Elle se penche enfin sur les valeurs qui animent les acteurs de la high-tech, ingénieurs, financiers et designers, et l’émergence de l’économie collaborative. Elle revient notamment sur les parcours de quelques-uns des jeunes animateurs de OuiShare, qui est le regroupement majeur de l’économie collaborative militante en France. Et fait le lien avec le mouvement des « créatifs culturels » cerné à la fin des années 1990 par plusieurs sociologues américains pour décrire des individus qui aspirent à une vie plus qualitative, tolérante et ouverte aux autres, axée sur le partage et soucieuse des enjeux écologiques.

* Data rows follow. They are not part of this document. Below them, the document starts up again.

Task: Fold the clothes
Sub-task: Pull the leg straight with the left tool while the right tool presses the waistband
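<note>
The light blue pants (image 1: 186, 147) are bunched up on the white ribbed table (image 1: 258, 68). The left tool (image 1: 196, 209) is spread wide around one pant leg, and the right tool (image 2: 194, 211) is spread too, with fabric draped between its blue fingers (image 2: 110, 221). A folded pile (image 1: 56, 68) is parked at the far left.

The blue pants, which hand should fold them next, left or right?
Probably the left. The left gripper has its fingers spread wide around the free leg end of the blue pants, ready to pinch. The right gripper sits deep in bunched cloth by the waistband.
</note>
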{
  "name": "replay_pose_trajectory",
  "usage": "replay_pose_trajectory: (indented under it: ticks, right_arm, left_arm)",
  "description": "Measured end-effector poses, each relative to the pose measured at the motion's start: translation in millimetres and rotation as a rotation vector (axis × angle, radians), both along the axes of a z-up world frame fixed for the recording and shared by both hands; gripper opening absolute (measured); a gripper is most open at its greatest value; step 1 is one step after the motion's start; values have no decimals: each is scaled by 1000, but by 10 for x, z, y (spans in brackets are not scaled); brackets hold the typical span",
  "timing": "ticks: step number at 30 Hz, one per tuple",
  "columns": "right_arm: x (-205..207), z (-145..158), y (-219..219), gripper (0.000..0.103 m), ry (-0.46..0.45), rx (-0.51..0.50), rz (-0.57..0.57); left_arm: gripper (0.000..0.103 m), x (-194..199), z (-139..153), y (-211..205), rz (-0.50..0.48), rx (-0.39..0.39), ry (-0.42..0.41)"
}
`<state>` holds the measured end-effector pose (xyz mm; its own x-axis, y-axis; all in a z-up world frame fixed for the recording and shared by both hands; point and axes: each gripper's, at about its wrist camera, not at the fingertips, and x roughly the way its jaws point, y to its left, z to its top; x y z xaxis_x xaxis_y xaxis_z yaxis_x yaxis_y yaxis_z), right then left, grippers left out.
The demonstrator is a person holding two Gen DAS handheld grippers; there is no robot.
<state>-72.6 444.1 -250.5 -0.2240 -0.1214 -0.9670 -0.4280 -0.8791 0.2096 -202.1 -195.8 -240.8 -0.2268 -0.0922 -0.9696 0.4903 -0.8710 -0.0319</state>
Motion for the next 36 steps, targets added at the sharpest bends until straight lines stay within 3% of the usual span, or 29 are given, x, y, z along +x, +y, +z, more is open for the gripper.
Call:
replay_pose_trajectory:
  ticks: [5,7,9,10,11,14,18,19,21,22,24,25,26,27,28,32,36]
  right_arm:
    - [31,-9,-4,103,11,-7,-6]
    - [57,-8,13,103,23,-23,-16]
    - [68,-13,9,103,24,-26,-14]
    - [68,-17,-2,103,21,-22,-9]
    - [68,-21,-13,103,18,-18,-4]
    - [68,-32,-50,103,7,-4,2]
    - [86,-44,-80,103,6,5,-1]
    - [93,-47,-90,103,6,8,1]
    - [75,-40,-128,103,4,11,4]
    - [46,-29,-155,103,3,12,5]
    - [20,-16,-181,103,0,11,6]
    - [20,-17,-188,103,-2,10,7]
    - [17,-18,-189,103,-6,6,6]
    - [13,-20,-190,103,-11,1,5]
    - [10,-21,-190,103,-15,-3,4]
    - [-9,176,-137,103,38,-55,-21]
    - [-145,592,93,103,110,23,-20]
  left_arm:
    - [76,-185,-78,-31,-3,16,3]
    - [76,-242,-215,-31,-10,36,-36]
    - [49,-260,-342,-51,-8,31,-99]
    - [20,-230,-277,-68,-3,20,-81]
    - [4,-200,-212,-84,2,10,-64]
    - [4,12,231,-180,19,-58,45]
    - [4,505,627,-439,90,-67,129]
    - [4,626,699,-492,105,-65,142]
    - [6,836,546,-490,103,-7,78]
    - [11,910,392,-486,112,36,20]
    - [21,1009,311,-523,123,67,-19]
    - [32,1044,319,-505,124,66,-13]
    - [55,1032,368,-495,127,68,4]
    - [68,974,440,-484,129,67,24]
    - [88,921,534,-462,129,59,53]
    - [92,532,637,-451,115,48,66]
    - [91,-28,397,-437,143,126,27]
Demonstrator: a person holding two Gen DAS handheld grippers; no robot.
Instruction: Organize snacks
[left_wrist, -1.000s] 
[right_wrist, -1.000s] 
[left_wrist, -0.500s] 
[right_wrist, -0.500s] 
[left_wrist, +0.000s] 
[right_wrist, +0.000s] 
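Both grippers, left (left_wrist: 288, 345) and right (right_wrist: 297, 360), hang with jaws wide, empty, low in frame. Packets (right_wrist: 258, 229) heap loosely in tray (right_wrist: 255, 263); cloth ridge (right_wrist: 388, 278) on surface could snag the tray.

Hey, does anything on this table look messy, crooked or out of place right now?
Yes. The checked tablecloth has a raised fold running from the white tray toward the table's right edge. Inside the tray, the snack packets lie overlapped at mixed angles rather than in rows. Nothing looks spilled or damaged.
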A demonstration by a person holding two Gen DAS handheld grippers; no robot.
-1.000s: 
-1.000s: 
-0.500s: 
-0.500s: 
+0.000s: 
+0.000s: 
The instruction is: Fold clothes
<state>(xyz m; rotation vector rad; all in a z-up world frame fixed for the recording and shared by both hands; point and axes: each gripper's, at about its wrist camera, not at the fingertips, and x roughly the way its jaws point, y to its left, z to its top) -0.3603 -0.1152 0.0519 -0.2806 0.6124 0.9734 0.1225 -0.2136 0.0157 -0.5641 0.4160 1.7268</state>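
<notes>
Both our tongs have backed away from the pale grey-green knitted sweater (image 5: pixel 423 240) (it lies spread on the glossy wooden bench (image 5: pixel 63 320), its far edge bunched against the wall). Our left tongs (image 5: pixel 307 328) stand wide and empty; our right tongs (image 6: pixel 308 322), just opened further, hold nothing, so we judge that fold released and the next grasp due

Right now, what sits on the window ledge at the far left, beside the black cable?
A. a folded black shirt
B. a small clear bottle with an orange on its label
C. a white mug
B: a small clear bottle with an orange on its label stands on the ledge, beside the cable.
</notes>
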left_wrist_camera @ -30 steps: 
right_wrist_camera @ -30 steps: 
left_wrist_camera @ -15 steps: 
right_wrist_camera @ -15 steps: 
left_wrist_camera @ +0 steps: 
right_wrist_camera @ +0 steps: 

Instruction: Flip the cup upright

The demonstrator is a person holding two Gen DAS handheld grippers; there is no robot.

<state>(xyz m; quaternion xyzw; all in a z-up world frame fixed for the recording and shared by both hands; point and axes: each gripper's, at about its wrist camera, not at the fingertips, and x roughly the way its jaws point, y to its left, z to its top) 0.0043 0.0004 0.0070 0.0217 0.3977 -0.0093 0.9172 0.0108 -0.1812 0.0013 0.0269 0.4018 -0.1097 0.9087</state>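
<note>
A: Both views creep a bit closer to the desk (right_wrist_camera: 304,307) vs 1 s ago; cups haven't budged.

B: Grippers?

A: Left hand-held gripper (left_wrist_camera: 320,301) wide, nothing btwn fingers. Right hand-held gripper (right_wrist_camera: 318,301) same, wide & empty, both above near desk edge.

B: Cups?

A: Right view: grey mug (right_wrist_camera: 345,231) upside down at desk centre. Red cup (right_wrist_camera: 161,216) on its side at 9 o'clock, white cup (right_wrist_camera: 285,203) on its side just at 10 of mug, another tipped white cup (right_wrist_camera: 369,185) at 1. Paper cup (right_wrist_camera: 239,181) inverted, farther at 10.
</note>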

Ambigus parce que pouvant être mobilisés pour poursuivre des finalités antagonistes, allant du capitalisme le plus brutal à la mise en place de dispositifs au service du bien commun, élitistes par nature, l’esprit collaboratif et la foi dans l’innovation caractéristiques de ce modèle n’en renferment pas moins des potentialités immenses, explique Monique Dagnaud, qui ébranlent déjà tous nos schémas anciens. 

Le « rébus du collaboratif » est loin d’avoir livré tous ses secrets, reconnait l’autrice, qui adopte néanmoins une position optimiste sur le sujet, tout en appelant en conclusion à une intervention de l'Etat pour faciliter son acclimation dans notre pays (sans que l'on comprenne bien en quoi celle-ci devrait consister). On peut toutefois se demander si le cours qu’a pris le monde ces derniers temps n’est pas en train d’invalider cette perspective ou de la confiner à des sphères très réduites. Mais la collaboration peut aussi s'entendre de multiples façons, ce qui pourrait conduire à questionner le modèle ici proposé.